Python Forum

Full Version: Regular Expression
You're currently viewing a stripped down version of our content. View the full version with proper formatting.
Hi, I've just started to learn regular expression and can not figure out what I am doing wrong...

For example I want to retrieve only the words written with capital letters AND between <p> symbols:

import re

s = re.findall(r'<p>([A-Z]+)<p>','<p> BLABLABLA BLABLAksdjf 123 <p> BLA')
The output I would like to see is BLABLABLA and BLABLA

But I get an empty list []

I would appreciated your help/explanation
If your trying to parse HTML i would suggest to use an HTML/XML parser instead. In BeautifulSoup it would be soup.find('p').text.isupper()
from bs4 import BeautifulSoup

html = '''
<html>
<p>one</p>
<p>TWO</p>
<p>three</p>
<p>FOUR</p>
</html>
'''

soup = BeautifulSoup(html, 'lxml')
ps = soup.find_all('p')
for element in ps:
   if element.text.isupper():
       print(element)
Output:
<p>TWO</p> <p>FOUR</p>
EDIT:
Just saw that you were extracting from a single tag instead of multiples. I would still use a parser to extract the text from the HTML...and just use a simple regex to get the capped letters.

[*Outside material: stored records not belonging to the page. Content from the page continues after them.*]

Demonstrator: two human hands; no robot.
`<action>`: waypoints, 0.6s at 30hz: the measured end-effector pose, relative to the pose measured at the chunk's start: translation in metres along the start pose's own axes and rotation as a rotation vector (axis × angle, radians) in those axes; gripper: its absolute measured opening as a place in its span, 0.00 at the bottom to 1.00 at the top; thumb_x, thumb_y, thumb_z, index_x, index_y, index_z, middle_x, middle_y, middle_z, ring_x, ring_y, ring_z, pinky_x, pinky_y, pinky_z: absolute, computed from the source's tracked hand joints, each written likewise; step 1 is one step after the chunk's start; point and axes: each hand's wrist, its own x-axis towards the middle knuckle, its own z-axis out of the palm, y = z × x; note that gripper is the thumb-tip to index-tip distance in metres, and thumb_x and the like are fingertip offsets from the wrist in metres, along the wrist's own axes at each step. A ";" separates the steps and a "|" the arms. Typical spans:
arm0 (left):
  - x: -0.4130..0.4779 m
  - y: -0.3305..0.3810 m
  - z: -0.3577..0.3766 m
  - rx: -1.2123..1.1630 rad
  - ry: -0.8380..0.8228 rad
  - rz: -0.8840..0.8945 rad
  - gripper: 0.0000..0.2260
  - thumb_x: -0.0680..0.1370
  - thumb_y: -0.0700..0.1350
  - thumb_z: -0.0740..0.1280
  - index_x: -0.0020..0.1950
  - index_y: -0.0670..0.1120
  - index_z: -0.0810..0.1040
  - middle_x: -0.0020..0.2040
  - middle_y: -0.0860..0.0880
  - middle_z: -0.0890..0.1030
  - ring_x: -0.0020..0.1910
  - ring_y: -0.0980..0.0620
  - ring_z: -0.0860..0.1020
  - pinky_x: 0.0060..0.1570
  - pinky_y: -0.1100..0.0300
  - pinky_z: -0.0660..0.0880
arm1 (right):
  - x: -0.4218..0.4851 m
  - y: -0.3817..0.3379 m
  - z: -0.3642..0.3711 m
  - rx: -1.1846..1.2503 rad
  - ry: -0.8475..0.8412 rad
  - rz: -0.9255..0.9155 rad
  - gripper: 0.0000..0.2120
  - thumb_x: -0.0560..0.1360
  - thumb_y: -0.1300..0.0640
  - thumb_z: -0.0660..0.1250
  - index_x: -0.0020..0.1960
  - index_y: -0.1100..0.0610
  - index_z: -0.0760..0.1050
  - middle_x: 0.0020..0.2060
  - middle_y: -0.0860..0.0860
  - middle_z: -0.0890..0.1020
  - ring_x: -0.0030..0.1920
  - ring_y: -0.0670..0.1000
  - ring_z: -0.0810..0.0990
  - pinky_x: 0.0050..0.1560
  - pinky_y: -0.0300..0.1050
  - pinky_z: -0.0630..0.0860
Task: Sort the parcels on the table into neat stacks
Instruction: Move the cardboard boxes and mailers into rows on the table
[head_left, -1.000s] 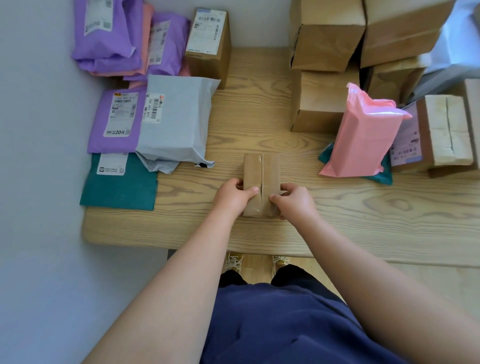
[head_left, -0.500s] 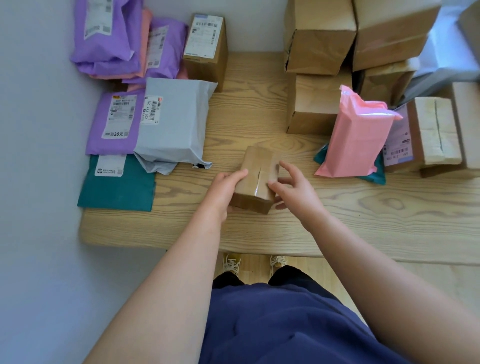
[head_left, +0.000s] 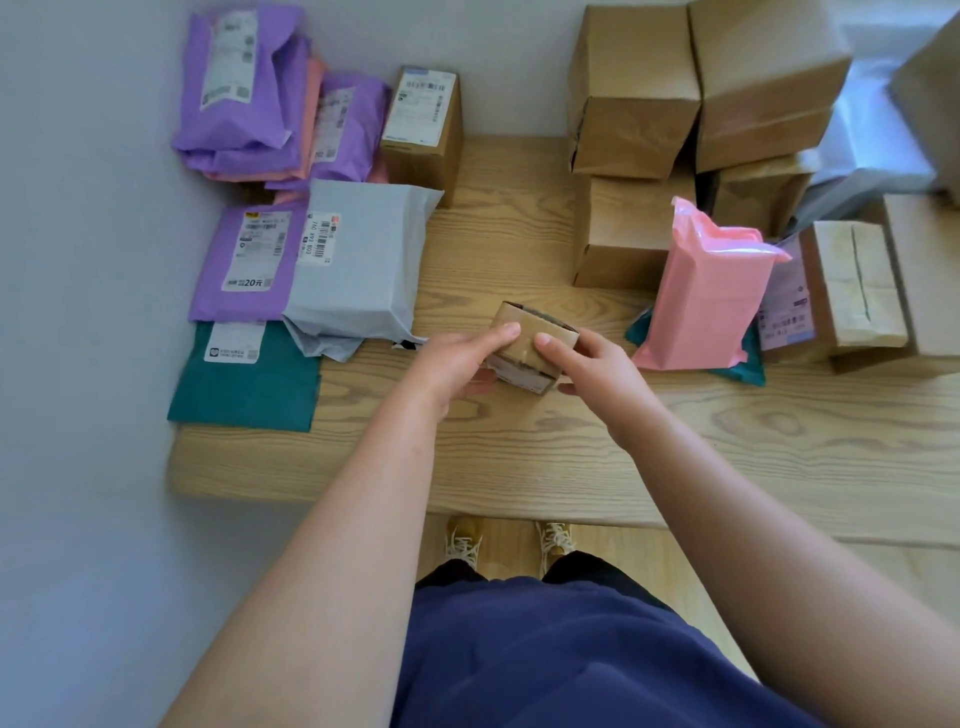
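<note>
Left hand (head_left: 457, 358) and right hand (head_left: 597, 369) grip small box (head_left: 530, 340), long axis seemingly upended.

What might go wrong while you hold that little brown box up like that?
The small brown cardboard box is tilted and pinched by the left hand and right hand, so it might slip onto the wooden table. Carried right, it might bump the upright pink plastic mailer and topple it.

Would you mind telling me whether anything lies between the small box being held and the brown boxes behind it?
Nothing visible: only bare table separates the small box from the brown boxes; the pink parcel stands off to the right.
</note>
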 end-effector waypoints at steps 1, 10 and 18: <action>-0.001 -0.001 0.000 0.013 0.004 0.018 0.12 0.73 0.57 0.75 0.50 0.50 0.84 0.49 0.50 0.85 0.51 0.51 0.83 0.58 0.53 0.79 | 0.000 0.000 0.001 0.018 0.001 0.000 0.15 0.76 0.42 0.70 0.58 0.47 0.79 0.51 0.43 0.85 0.53 0.45 0.82 0.56 0.45 0.80; 0.007 0.009 0.005 0.173 0.070 0.091 0.14 0.73 0.63 0.71 0.46 0.54 0.81 0.50 0.52 0.84 0.52 0.50 0.82 0.60 0.51 0.77 | 0.010 -0.009 -0.003 0.047 0.026 0.012 0.10 0.75 0.42 0.71 0.50 0.48 0.79 0.47 0.46 0.85 0.50 0.47 0.84 0.56 0.47 0.81; 0.010 0.002 0.005 0.042 0.030 0.042 0.41 0.60 0.74 0.70 0.66 0.51 0.77 0.62 0.53 0.81 0.62 0.52 0.78 0.68 0.49 0.71 | 0.012 0.018 -0.013 -0.080 -0.252 0.004 0.44 0.65 0.37 0.79 0.75 0.43 0.63 0.70 0.42 0.72 0.69 0.44 0.71 0.70 0.49 0.68</action>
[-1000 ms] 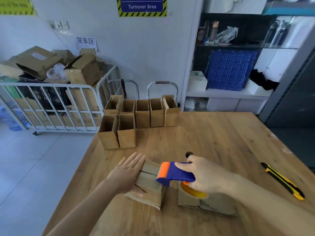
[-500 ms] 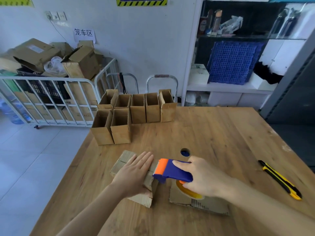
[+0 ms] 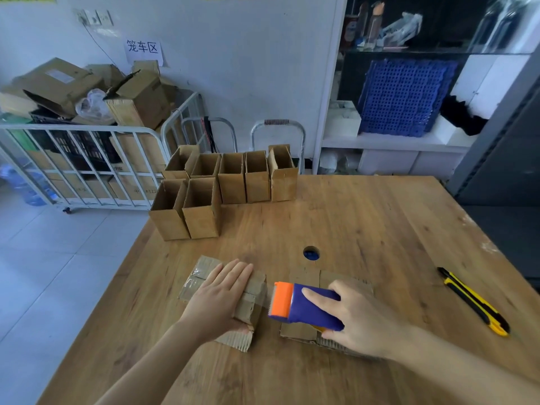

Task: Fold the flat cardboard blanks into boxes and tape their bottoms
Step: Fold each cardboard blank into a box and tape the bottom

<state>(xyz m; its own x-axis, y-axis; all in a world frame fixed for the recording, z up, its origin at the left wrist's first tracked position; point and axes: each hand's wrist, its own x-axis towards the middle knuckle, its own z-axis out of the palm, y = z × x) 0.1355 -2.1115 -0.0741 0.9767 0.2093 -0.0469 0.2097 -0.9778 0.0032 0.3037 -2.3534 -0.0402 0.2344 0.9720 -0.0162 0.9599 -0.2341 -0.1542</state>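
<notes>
A folded cardboard box (image 3: pixel 201 273) lies on its side on the wooden table (image 3: pixel 365 229), its taped bottom facing up. My left hand (image 3: pixel 217 299) presses flat on it with straight fingers. My right hand (image 3: pixel 359 320) grips a blue and orange tape dispenser (image 3: pixel 304 305), whose orange end sits just off the box's right edge, a strip of clear tape running between them. Flat cardboard blanks (image 3: pixel 306 279) lie under the dispenser and my right hand.
Several finished open boxes (image 3: pixel 201 209) stand in two rows at the table's far left. A yellow and black utility knife (image 3: pixel 473 302) lies at the right. A round hole (image 3: pixel 310 253) pierces the tabletop. A white cage trolley (image 3: pixel 87 159) with cartons stands beyond the left edge.
My right hand has drawn the tape dispenser to the right, off the box's edge. My left hand stays flat on the box.
</notes>
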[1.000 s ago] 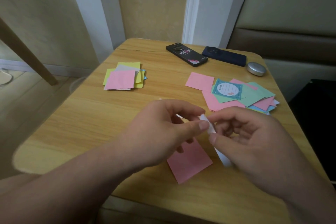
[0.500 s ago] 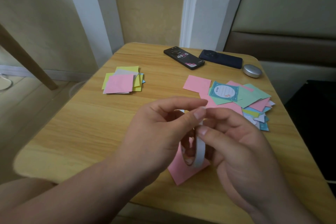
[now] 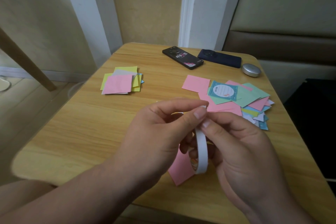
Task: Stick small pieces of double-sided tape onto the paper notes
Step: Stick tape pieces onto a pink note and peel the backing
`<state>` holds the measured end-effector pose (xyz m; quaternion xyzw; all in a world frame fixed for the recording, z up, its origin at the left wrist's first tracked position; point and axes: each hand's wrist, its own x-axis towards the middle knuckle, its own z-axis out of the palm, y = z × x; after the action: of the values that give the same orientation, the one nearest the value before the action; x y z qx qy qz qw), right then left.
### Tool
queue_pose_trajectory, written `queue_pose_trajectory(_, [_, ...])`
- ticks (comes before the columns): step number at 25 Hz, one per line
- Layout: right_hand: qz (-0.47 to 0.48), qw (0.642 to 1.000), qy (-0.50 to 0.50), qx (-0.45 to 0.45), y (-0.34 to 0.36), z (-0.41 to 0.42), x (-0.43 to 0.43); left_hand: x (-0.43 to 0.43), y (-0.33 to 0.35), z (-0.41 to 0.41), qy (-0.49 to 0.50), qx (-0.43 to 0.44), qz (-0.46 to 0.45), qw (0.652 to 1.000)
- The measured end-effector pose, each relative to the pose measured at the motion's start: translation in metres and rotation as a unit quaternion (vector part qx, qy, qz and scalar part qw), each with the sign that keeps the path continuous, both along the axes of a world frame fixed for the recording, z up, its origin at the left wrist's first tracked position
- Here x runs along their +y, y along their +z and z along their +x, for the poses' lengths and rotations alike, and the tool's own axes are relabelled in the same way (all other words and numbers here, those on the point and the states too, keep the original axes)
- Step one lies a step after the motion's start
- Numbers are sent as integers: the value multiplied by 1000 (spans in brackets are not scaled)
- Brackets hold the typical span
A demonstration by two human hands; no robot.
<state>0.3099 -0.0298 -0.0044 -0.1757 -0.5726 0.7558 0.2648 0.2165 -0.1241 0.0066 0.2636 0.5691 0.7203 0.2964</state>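
Above the pink note (image 3: 181,171), right hand (image 3: 241,147) grips the surely featherlight tape roll (image 3: 201,152); left hand (image 3: 154,132) pinches its sticky, probably floppy free end.

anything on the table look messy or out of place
Only the pile of notes on the right: it is scattered and fanned at odd angles, while the left stack sits fairly square. Nothing looks spilled or damaged.

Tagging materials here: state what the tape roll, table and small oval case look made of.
Tape roll: matte white paper-like liner on a printed core, probably card. Table: light wood or wood-look laminate, visible grain, soft sheen; cannot tell which. Oval case: smooth silvery shell with dull gloss, metal or coated plastic.
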Motion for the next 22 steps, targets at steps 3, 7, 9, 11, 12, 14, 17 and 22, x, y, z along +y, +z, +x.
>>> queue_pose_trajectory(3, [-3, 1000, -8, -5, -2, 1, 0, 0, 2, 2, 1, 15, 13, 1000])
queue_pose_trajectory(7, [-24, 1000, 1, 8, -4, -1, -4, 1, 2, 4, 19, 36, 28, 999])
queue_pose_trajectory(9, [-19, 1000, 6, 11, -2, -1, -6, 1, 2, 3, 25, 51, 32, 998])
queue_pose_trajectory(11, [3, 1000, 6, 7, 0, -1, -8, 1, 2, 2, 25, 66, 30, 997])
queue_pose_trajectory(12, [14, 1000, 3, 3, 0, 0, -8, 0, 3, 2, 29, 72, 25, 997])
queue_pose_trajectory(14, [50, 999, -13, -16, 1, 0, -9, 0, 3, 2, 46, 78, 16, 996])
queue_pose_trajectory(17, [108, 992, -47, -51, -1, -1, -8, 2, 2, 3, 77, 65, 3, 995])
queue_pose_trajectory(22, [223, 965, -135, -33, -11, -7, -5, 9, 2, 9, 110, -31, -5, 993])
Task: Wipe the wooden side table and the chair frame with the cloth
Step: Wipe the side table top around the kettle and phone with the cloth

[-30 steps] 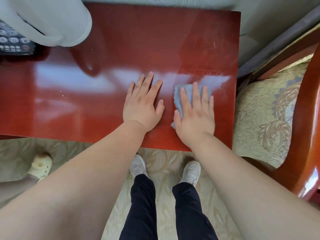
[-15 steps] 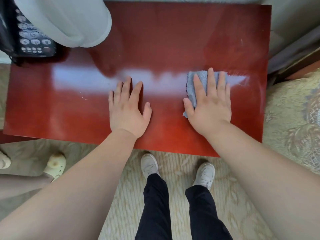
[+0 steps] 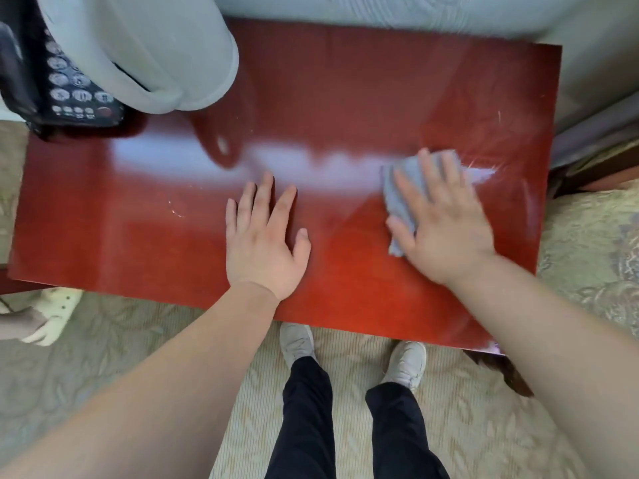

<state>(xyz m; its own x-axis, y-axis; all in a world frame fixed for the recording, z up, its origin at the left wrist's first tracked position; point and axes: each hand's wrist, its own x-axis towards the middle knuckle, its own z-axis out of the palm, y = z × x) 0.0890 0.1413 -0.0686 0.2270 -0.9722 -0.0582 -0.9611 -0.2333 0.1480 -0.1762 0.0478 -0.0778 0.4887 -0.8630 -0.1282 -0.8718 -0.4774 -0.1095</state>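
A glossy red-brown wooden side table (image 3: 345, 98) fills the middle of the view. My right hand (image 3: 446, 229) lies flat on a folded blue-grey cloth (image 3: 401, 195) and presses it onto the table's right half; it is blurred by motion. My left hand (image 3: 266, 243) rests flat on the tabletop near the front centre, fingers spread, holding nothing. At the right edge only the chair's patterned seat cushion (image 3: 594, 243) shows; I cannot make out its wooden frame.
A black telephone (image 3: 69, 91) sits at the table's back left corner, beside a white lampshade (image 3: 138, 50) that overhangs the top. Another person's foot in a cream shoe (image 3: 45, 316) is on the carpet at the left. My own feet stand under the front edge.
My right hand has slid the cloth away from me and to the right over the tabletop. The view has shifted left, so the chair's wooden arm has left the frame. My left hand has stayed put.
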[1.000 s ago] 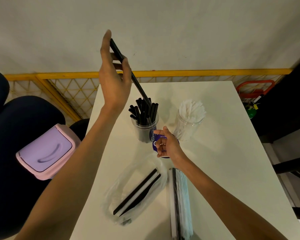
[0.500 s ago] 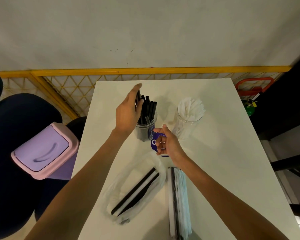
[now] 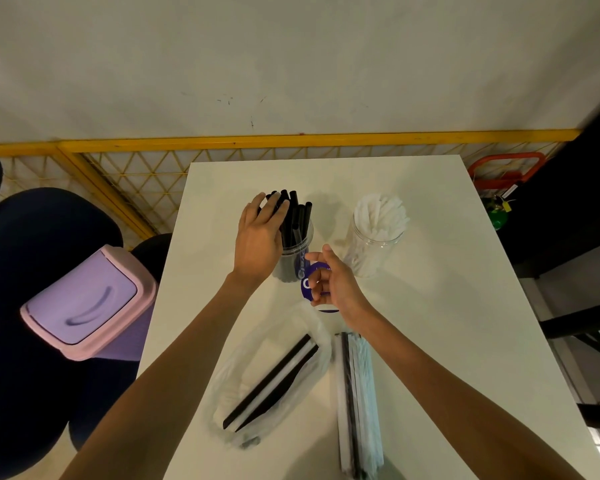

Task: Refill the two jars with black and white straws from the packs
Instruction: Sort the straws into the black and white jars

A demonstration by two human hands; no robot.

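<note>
A clear jar (image 3: 300, 242) on the white table (image 3: 447, 306) holds several black straws (image 3: 297, 211). My left hand (image 3: 260, 237) lies over them with straight fingers, touching their tops. To the right stands a second clear jar (image 3: 374, 251) full of white straws (image 3: 381, 216). My right hand (image 3: 333, 282) sits just in front of the black-straw jar, its fingers curled round a purple round container (image 3: 306, 284). Nearer me lie a clear plastic pack (image 3: 274, 379) with a few black straws inside and a long pack of wrapped white straws (image 3: 359, 403).
A pink and lilac swing-lid bin (image 3: 84, 303) stands at the table's left edge beside dark chairs. A yellow mesh barrier (image 3: 125, 174) runs behind the table. A red frame (image 3: 506, 168) and dark furniture are at the right.
My left hand came down from high above with a black straw, put it in the jar, and now rests flat on the straw tops. My right hand stayed by the purple container.
</note>
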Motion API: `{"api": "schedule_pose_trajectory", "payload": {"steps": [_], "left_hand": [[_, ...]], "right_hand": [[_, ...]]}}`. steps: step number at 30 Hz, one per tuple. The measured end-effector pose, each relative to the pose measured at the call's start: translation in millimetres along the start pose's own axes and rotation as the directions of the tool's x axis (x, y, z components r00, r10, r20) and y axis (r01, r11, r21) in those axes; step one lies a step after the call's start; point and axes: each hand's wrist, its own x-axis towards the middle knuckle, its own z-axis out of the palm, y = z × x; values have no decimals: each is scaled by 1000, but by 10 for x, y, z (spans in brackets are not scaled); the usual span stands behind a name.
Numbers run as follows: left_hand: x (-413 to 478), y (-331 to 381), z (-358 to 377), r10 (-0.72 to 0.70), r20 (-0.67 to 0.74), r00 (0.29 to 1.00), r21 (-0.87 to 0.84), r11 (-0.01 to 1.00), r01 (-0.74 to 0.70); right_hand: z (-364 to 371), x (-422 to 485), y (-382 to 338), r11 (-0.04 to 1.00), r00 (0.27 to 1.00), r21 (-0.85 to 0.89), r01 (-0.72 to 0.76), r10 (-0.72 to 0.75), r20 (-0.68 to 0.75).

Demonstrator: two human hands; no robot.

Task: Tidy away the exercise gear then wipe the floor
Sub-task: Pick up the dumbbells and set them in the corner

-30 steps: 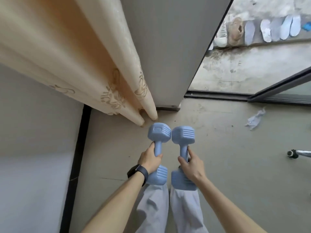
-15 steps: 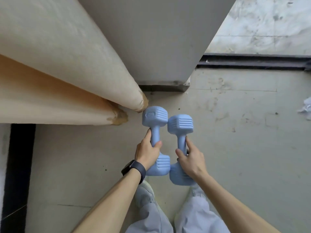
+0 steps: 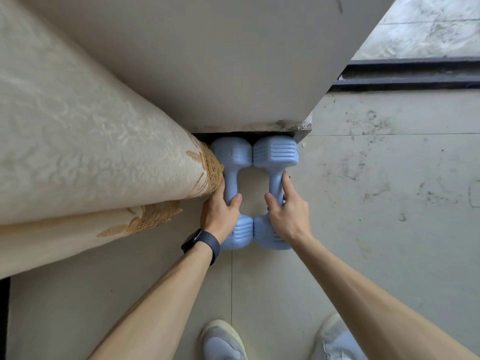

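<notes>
Two light blue dumbbells lie side by side on the grey floor, their far heads against the base of a wall. My left hand (image 3: 220, 214) grips the handle of the left dumbbell (image 3: 230, 154), which touches the curtain hem. My right hand (image 3: 285, 211) holds the handle of the right dumbbell (image 3: 275, 154), with the index finger stretched along it. The near heads of both dumbbells touch each other and are partly hidden under my hands.
A cream curtain (image 3: 85, 152) with gold embroidery hangs at the left, down to the floor. The grey wall (image 3: 220, 61) ends at a corner above the dumbbells. A dark sliding-door track (image 3: 410, 74) runs at upper right. My shoes (image 3: 223, 341) stand at the bottom edge.
Both dumbbells have gone down from the air to the floor and forward against the wall base. My head has lowered and come closer; my shoes have come into view.
</notes>
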Motion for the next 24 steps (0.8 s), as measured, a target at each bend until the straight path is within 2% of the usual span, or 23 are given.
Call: {"api": "schedule_pose_trajectory", "payload": {"steps": [4,7,9,11,14,19,24], "left_hand": [[2,19,-40,16,73,997,81,996,-22],[-184,199,-126,-55,139,989,283,959,14],[-494,393,-215,-83,192,978,362,932,8],[-916,610,-372,-80,242,967,433,901,-34],[-1656,1002,-765,-64,242,968,522,850,-74],[-3067,1934,-1774,3,217,976,530,840,-120],[-4424,2900,-2821,140,137,981,465,865,-188]], "right_hand": [[3,-41,-72,995,999,-91,-42,45,26],[-138,-198,-244,952,984,-289,-100,138,116],[-350,-510,-450,905,976,-421,-58,141,167],[-655,-942,-717,888,972,-460,12,97,213],[-1176,-1648,-1143,861,973,-503,76,46,226],[-2211,-3038,-2174,834,974,-528,163,-51,219],[-3209,-4396,-3326,781,938,-520,345,-298,176]]}}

In that way you can extend parsing the HTML without making a nasty regex, and simplify regex as much a possible. The pythonic approaches i tried without manually looping the string removed whitespace between the capped letters otherwise i would suggest to not use regex at all.
import re
from bs4 import BeautifulSoup

s = '<p> BLABLABLA BLABLAksdjf 123 <p> BLA'
soup = BeautifulSoup(s, 'lxml')

caps = re.findall('[A-Z]+',soup.p.text)
print(caps)
Output:
['BLABLABLA', 'BLABLA']
Thanks, I'll try BeautifulSoup then
Of course, the canonical answer is this.
(Jun-04-2017, 10:24 AM)Ofnuts Wrote: [ -> ]Of course, the canonical answer is this.
This snippet reminds me of playing the game "pony island".
The issue you're facing is because of a small mistake in your regular expression pattern. The correct pattern should be </p> instead of <p>.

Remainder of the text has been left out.